The data is to be set down once more, exactly as it reads.

** Dataset excerpt follows **

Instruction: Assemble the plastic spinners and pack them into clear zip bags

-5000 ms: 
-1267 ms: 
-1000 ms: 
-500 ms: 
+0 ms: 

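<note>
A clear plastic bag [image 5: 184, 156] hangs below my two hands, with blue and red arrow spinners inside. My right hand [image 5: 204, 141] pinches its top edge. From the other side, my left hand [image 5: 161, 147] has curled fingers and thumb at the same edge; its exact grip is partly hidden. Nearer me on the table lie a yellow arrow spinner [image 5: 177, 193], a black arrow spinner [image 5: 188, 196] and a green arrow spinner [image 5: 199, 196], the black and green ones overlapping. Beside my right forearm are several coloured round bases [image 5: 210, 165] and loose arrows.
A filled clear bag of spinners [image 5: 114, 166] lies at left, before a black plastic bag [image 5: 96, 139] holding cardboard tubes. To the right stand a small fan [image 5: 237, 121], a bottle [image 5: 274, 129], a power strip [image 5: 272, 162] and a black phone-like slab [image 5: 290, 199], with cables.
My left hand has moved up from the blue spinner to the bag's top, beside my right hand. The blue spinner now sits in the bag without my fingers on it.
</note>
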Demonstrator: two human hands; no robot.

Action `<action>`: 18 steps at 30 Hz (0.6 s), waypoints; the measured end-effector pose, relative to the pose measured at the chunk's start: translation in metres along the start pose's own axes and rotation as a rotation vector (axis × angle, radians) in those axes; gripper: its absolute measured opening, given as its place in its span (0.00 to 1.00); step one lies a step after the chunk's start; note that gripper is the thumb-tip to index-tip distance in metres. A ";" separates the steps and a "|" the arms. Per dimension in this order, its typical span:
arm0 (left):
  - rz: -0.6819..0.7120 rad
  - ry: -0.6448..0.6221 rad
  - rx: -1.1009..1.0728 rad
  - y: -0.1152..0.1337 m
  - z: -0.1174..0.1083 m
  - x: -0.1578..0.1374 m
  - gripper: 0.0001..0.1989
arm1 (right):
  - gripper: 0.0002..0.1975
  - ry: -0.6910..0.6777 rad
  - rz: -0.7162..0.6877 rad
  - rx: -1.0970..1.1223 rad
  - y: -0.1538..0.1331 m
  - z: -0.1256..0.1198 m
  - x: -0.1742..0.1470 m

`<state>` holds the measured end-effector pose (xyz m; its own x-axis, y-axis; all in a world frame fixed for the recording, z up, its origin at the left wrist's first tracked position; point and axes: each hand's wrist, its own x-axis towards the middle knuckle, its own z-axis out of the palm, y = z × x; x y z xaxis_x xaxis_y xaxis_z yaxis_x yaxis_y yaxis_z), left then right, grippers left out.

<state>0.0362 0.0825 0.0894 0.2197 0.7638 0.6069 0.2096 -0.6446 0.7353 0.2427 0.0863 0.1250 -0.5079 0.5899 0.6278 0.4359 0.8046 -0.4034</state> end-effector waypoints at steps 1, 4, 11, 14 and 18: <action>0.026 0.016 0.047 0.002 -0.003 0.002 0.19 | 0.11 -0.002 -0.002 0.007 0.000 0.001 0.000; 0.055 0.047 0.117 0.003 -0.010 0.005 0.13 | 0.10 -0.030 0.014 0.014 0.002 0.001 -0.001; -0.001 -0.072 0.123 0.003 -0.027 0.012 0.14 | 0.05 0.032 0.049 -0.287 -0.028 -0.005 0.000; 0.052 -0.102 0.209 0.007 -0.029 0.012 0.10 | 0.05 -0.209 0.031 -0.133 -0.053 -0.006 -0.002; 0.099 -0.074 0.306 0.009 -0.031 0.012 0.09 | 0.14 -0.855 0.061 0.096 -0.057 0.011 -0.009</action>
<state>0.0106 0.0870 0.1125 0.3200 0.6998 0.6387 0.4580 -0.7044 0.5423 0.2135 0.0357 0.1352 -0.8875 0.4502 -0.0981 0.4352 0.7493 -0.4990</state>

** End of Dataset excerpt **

Answer for the task:
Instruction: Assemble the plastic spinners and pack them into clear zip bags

-5000 ms: 
-1267 ms: 
-1000 ms: 
-500 ms: 
+0 ms: 

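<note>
A clear plastic bag [image 5: 184, 156] hangs below my two hands, with blue and red arrow spinners inside. My right hand [image 5: 204, 141] pinches its top edge. From the other side, my left hand [image 5: 161, 147] has curled fingers and thumb at the same edge; its exact grip is partly hidden. Nearer me on the table lie a yellow arrow spinner [image 5: 177, 193], a black arrow spinner [image 5: 188, 196] and a green arrow spinner [image 5: 199, 196], the black and green ones overlapping. Beside my right forearm are several coloured round bases [image 5: 210, 165] and loose arrows.
A filled clear bag of spinners [image 5: 114, 166] lies at left, before a black plastic bag [image 5: 96, 139] holding cardboard tubes. To the right stand a small fan [image 5: 237, 121], a bottle [image 5: 274, 129], a power strip [image 5: 272, 162] and a black phone-like slab [image 5: 290, 199], with cables.
My left hand has moved up from the blue spinner to the bag's top, beside my right hand. The blue spinner now sits in the bag without my fingers on it.
</note>
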Demonstrator: two human hands; no robot.

Action `<action>`: 18 steps at 30 Hz (0.6 s), waypoints; the measured end-effector pose, relative to the pose measured at the chunk's start: translation in metres along the start pose's own axes and rotation as a rotation vector (axis × angle, radians) in those axes; gripper: its absolute measured opening, given as its place in its span (0.00 to 1.00); step one lies a step after the chunk's start; note that gripper is the thumb-tip to index-tip distance in metres. A ";" separates the steps and a "|" the arms. Per dimension in this order, its typical span:
arm0 (left):
  - rz: -0.6819..0.7120 rad
  - ry: -0.6448..0.6221 rad
  - rx: -1.1009..1.0728 rad
  - y: -0.1152..0.1337 m
  - z: -0.1174..0.1083 m
  - x: -0.1578..0.1374 m
  - gripper: 0.0001..0.1989
arm1 (right):
  - gripper: 0.0002..0.1975
  - ry: -0.6910..0.6777 rad
  - rz: -0.7162..0.6877 rad
  - rx: -1.0970..1.1223 rad
  - y: -0.1538..0.1331 m
  - z: -0.1256..0.1198 m
  - x: -0.1742..0.1470 m

`<state>` holds the measured end-effector pose (xyz m; its own x-axis, y-axis; all in a world frame fixed for the recording, z up, its origin at the left wrist's first tracked position; point and axes: each hand's wrist, its own x-axis towards the middle knuckle, its own z-axis out of the palm, y = z × x; x y z xaxis_x xaxis_y xaxis_z yaxis_x yaxis_y yaxis_z), left then right, grippers left out.

<state>0.0362 0.0825 0.0894 0.2197 0.7638 0.6069 0.2096 -0.6446 0.7353 0.2427 0.0863 0.1250 -0.5079 0.5899 0.6278 0.4359 0.8046 -0.4034</state> end-effector waypoints at steps 1, 4, 11, 14 and 18: <action>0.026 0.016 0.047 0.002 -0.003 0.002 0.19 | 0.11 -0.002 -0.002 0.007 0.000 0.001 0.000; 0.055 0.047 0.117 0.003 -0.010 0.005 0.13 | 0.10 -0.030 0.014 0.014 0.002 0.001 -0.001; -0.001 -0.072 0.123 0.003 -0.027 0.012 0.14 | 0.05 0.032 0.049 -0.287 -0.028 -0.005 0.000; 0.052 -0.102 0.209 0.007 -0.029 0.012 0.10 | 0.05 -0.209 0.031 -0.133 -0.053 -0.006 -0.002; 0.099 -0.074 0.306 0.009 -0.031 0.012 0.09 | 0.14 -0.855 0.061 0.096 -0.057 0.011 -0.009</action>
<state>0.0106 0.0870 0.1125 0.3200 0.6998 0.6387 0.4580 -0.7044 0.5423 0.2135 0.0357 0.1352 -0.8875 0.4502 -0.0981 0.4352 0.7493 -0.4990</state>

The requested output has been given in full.